EXERCISE DESCRIPTION
There is one span to output from the data below: the lines starting at the line with "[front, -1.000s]" and ending at the line with "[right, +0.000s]". Output it exactly, ends included, nothing more.

RECORD EXCERPTS below:

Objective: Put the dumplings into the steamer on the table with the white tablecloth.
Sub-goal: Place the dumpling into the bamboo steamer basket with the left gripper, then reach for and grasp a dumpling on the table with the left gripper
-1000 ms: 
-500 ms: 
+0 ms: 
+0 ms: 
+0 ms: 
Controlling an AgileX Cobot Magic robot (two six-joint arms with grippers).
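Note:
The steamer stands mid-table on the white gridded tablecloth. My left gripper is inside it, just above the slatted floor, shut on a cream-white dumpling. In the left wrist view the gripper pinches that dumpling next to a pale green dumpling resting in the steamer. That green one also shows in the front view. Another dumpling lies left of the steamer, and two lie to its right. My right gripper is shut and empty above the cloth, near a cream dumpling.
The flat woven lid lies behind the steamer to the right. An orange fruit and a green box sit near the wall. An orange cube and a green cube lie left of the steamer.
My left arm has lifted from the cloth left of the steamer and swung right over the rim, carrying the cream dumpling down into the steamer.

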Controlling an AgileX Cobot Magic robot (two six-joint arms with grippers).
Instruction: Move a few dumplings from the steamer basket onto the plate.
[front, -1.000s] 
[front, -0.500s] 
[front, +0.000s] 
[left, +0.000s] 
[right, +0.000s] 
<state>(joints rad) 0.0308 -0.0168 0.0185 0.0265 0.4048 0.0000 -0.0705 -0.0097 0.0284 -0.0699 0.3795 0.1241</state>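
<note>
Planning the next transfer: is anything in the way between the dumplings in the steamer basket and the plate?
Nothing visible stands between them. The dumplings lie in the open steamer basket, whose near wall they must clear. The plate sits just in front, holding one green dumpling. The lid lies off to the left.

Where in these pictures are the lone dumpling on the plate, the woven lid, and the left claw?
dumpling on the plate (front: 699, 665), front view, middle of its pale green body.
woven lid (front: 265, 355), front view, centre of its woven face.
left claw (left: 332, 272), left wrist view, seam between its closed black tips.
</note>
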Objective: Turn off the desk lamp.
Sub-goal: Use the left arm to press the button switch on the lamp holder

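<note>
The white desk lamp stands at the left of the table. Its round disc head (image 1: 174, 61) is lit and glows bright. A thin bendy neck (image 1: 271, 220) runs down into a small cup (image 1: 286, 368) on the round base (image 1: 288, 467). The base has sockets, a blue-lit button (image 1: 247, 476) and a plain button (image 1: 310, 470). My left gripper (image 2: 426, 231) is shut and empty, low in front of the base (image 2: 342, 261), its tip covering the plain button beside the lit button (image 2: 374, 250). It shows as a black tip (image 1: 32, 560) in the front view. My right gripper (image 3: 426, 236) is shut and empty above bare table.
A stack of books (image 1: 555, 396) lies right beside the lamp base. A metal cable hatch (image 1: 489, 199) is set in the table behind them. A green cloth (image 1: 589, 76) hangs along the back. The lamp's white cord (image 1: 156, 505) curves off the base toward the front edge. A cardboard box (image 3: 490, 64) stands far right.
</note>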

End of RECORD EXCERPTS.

WRITTEN RESPONSE
[front, -1.000s] 
[front, -0.500s] 
[front, +0.000s] 
[left, +0.000s] 
[right, +0.000s] 

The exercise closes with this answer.